> **Assignment**:
The records must be returned word for word.

[Stored items]

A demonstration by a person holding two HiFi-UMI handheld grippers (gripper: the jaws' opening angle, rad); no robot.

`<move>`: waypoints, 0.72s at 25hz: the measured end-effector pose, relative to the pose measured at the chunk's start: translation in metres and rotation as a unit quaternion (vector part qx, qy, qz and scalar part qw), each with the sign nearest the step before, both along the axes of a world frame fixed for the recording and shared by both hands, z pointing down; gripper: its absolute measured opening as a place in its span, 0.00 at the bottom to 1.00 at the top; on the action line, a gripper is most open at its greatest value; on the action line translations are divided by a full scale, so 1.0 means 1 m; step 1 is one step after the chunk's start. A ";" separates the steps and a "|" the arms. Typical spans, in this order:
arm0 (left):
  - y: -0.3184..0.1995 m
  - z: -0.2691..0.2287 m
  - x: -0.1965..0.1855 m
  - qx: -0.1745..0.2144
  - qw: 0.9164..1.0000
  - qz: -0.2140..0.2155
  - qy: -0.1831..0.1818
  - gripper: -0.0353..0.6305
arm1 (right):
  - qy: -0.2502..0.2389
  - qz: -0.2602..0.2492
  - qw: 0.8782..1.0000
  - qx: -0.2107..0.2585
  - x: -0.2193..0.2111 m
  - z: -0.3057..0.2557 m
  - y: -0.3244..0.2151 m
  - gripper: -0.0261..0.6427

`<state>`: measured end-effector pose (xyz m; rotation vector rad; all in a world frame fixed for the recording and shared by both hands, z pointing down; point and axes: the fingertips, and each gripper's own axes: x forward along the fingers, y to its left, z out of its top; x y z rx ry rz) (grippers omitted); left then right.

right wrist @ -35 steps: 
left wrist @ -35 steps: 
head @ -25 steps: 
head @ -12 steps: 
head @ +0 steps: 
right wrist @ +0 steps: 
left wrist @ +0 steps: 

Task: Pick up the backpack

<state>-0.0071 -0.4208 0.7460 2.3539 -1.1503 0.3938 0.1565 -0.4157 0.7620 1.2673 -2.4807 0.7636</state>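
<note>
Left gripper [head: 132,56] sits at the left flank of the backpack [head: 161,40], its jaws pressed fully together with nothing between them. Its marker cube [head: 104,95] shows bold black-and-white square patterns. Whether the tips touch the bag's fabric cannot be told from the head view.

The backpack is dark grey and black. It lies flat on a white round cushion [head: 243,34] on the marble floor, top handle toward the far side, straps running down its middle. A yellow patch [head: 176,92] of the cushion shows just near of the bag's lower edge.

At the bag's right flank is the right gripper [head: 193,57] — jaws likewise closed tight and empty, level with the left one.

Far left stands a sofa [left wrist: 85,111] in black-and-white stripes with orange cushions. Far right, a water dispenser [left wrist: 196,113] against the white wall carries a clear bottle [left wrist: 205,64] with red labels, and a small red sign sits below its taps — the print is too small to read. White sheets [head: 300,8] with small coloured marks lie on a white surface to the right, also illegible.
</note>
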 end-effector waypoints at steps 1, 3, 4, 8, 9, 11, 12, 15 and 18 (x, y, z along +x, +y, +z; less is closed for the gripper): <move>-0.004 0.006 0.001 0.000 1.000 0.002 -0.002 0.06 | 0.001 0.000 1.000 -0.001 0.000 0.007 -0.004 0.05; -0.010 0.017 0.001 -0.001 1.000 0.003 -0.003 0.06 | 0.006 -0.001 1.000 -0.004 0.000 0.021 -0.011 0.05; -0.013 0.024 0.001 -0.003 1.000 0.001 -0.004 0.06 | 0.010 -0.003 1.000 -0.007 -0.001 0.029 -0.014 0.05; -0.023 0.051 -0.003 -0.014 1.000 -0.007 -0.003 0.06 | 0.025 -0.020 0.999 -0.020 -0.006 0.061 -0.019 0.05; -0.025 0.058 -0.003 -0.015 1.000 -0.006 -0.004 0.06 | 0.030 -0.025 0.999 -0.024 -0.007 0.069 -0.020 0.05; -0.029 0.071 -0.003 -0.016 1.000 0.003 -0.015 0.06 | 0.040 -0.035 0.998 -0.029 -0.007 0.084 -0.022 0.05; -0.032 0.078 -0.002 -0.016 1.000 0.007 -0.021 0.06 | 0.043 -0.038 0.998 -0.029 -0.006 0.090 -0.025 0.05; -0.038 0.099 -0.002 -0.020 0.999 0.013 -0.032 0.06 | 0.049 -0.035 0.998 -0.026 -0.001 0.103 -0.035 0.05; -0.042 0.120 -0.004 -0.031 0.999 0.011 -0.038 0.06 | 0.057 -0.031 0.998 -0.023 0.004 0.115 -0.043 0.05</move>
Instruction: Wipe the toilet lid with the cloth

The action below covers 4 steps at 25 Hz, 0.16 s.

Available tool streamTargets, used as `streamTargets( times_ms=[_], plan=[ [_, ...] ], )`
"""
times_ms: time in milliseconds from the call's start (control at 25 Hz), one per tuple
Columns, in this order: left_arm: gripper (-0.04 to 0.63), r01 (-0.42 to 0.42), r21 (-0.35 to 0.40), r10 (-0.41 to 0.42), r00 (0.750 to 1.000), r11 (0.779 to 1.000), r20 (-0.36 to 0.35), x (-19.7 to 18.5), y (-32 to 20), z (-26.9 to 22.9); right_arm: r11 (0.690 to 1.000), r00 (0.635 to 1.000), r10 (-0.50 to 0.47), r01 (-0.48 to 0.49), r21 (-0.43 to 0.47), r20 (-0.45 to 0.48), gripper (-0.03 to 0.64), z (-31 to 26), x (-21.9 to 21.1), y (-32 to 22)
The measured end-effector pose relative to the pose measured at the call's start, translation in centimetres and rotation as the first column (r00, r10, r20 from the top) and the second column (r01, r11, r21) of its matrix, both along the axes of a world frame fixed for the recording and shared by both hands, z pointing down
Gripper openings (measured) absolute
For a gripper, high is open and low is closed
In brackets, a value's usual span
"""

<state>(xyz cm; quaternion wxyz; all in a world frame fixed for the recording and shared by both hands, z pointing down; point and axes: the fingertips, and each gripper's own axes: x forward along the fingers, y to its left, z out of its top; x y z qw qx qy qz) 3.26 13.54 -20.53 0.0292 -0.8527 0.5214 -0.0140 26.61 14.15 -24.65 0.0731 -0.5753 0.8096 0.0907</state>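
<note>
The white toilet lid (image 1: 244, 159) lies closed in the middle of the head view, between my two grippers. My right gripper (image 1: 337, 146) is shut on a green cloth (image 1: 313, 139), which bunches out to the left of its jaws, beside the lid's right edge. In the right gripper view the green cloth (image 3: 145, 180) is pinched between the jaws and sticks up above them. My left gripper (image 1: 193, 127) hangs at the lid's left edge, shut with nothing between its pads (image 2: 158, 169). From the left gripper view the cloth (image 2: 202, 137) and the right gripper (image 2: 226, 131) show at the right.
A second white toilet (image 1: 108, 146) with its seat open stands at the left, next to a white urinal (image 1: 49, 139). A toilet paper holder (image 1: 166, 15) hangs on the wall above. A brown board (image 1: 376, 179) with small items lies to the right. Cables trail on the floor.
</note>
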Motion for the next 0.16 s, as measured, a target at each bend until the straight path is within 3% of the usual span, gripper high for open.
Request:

> **Written answer**:
A demonstration by a person holding two HiFi-UMI handheld grippers (gripper: the jaws' opening angle, rad); no robot.

`<move>`: waypoints, 0.72s at 25hz: the measured end-effector pose, relative to the pose measured at the chunk's start: translation in metres and rotation as a unit quaternion (vector part qx, qy, qz and scalar part qw), each with the sign nearest the step before, both along the axes of a world frame fixed for the recording and shared by both hands, z pointing down; gripper: its absolute measured opening as a place in its span, 0.00 at the bottom to 1.00 at the top; on the action line, a gripper is most open at its greatest value; on the action line translations are divided by a full scale, so 1.0 means 1 m; step 1 is one step after the chunk's start. A ";" separates the steps and a "|" the arms. Typical spans, in this order:
arm0 (left):
  - y: -0.3184..0.1995 m
  - z: -0.2691..0.2287 m
  - x: -0.1965..0.1855 m
  - qx: -0.1745..0.2144
  - qw: 0.9164..1.0000
  - qz: -0.2140..0.2155
  - qy: -0.1831..0.1818
  - gripper: -0.0353..0.6305
arm1 (right):
  - qy: -0.2502..0.2389
  - qz: -0.2602..0.2492
  - qw: 0.8782..1.0000
  - qx: -0.2107..0.2585
  - x: -0.2193..0.2111 m
  - z: -0.3057..0.2557 m
  - y: -0.3244..0.2151 m
  - gripper: -0.0261..0.6427

`<state>`: measured end-effector pose (xyz m; rotation vector rad; all in a world frame fixed for the recording and shared by both hands, z pointing down; point and axes: the fingertips, and each gripper's own axes: x forward along the fingers, y to its left, z out of its top; x y z rx ry rz) (grippers omitted); left then right.

right wrist @ -35 steps: 
left wrist @ -35 steps: 
head @ -25 steps: 
head @ -12 steps: 
head @ +0 steps: 
right wrist @ +0 steps: 
left wrist @ +0 steps: 

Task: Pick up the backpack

<state>-0.0071 -0.4208 0.7460 2.3539 -1.1503 0.3938 0.1565 -0.4157 0.7620 1.2673 -2.4807 0.7636</state>
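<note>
Left gripper [head: 132,56] sits at the left flank of the backpack [head: 161,40], its jaws pressed fully together with nothing between them. Its marker cube [head: 104,95] shows bold black-and-white square patterns. Whether the tips touch the bag's fabric cannot be told from the head view.

The backpack is dark grey and black. It lies flat on a white round cushion [head: 243,34] on the marble floor, top handle toward the far side, straps running down its middle. A yellow patch [head: 176,92] of the cushion shows just near of the bag's lower edge.

At the bag's right flank is the right gripper [head: 193,57] — jaws likewise closed tight and empty, level with the left one.

Far left stands a sofa [left wrist: 85,111] in black-and-white stripes with orange cushions. Far right, a water dispenser [left wrist: 196,113] against the white wall carries a clear bottle [left wrist: 205,64] with red labels, and a small red sign sits below its taps — the print is too small to read. White sheets [head: 300,8] with small coloured marks lie on a white surface to the right, also illegible.
</note>
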 end-effector waypoints at steps 1, 3, 4, 8, 9, 11, 12, 15 and 18 (x, y, z along +x, +y, +z; less is closed for the gripper): <move>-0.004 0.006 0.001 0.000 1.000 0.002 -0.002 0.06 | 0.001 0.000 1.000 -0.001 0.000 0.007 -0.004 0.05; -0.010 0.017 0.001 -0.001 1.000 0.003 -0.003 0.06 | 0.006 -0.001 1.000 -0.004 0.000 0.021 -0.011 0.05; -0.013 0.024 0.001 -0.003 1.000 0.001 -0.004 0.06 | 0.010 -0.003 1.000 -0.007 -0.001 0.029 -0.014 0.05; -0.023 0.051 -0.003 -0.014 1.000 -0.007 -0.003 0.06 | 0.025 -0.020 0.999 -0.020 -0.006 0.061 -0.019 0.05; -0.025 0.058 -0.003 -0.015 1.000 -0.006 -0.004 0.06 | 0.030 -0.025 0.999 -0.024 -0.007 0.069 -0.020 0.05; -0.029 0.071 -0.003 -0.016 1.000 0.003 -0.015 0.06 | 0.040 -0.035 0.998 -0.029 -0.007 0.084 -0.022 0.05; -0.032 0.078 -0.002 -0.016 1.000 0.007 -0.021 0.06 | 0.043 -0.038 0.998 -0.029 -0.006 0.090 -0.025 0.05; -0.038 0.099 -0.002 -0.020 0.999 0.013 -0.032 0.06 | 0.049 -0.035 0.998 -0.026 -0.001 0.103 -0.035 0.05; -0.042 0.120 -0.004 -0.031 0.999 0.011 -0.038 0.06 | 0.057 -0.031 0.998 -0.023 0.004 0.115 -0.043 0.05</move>
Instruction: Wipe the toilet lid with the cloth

The action below covers 4 steps at 25 Hz, 0.16 s.

Available tool streamTargets, used as `streamTargets( times_ms=[_], plan=[ [_, ...] ], )`
"""
times_ms: time in milliseconds from the call's start (control at 25 Hz), one per tuple
Columns, in this order: left_arm: gripper (-0.04 to 0.63), r01 (-0.42 to 0.42), r21 (-0.35 to 0.40), r10 (-0.41 to 0.42), r00 (0.750 to 1.000), r11 (0.779 to 1.000), r20 (-0.36 to 0.35), x (-19.7 to 18.5), y (-32 to 20), z (-26.9 to 22.9); right_arm: r11 (0.690 to 1.000), r00 (0.635 to 1.000), r10 (-0.50 to 0.47), r01 (-0.48 to 0.49), r21 (-0.43 to 0.47), r20 (-0.45 to 0.48), gripper (-0.03 to 0.64), z (-31 to 26), x (-21.9 to 21.1), y (-32 to 22)
The measured end-effector pose relative to the pose measured at the call's start, translation in centimetres and rotation as the first column (r00, r10, r20 from the top) and the second column (r01, r11, r21) of its matrix, both along the axes of a world frame fixed for the recording and shared by both hands, z pointing down
Gripper openings (measured) absolute
For a gripper, high is open and low is closed
In brackets, a value's usual span
"""

<state>(xyz cm; quaternion wxyz; all in a world frame fixed for the recording and shared by both hands, z pointing down; point and axes: the fingertips, and each gripper's own axes: x forward along the fingers, y to its left, z out of its top; x y z qw qx qy qz) 3.26 13.54 -20.53 0.0292 -0.8527 0.5214 -0.0140 26.61 14.15 -24.65 0.0731 -0.5753 0.8096 0.0907</state>
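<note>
The white toilet lid (image 1: 244, 159) lies closed in the middle of the head view, between my two grippers. My right gripper (image 1: 337, 146) is shut on a green cloth (image 1: 313, 139), which bunches out to the left of its jaws, beside the lid's right edge. In the right gripper view the green cloth (image 3: 145, 180) is pinched between the jaws and sticks up above them. My left gripper (image 1: 193, 127) hangs at the lid's left edge, shut with nothing between its pads (image 2: 158, 169). From the left gripper view the cloth (image 2: 202, 137) and the right gripper (image 2: 226, 131) show at the right.
A second white toilet (image 1: 108, 146) with its seat open stands at the left, next to a white urinal (image 1: 49, 139). A toilet paper holder (image 1: 166, 15) hangs on the wall above. A brown board (image 1: 376, 179) with small items lies to the right. Cables trail on the floor.
</note>
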Motion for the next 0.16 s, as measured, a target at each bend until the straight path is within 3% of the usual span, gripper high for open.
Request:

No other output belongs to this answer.